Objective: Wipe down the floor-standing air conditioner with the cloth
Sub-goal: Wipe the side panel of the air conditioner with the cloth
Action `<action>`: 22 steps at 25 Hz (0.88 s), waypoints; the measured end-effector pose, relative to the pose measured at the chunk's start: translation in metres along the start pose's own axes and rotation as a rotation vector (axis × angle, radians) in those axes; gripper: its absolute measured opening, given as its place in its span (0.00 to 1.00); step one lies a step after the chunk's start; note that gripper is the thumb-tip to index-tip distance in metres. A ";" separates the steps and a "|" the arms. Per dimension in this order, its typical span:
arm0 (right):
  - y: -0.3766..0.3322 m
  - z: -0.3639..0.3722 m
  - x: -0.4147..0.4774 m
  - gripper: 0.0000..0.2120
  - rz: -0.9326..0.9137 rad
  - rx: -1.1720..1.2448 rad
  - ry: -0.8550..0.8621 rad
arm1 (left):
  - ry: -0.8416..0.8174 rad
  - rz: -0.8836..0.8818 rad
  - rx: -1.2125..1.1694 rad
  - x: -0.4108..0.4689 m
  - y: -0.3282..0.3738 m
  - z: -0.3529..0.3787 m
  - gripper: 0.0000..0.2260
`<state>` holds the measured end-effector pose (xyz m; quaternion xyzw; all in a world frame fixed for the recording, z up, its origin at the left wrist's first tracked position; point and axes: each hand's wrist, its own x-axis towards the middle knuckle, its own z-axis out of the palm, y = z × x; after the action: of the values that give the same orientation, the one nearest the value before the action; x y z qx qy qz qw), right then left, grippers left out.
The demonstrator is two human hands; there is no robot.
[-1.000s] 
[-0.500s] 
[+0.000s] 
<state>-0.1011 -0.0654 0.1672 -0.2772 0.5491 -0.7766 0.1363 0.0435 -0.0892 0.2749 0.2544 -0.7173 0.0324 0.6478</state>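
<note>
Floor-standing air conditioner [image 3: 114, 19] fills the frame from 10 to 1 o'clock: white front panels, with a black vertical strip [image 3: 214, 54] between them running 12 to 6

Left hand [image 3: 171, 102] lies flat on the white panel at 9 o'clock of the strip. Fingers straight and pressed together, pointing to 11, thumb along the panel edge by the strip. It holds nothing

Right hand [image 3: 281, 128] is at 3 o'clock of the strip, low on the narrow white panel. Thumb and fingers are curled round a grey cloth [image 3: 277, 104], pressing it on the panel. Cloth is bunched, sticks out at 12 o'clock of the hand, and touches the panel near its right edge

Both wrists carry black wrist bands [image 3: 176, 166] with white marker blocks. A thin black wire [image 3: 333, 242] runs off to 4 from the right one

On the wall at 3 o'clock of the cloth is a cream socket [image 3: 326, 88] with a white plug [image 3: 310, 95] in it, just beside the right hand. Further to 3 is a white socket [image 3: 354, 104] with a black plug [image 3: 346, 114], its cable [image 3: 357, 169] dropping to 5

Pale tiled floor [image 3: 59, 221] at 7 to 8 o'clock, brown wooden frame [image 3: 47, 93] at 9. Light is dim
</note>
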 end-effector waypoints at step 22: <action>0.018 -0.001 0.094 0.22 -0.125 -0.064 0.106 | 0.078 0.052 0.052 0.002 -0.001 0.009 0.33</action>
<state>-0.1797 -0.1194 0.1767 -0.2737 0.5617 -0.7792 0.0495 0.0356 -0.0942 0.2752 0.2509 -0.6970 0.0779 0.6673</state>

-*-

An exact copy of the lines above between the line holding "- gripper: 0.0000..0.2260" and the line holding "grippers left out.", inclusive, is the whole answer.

§ TASK ANSWER
  - gripper: 0.0000..0.2260
`<state>` holds the measured end-effector pose (xyz m; quaternion xyzw; all in a world frame fixed for the recording, z up, its origin at the left wrist's first tracked position; point and axes: each hand's wrist, its own x-axis towards the middle knuckle, its own z-axis out of the palm, y = z × x; after the action: of the values that give the same orientation, the one nearest the value before the action; x y z qx qy qz qw), right then left, grippers left out.

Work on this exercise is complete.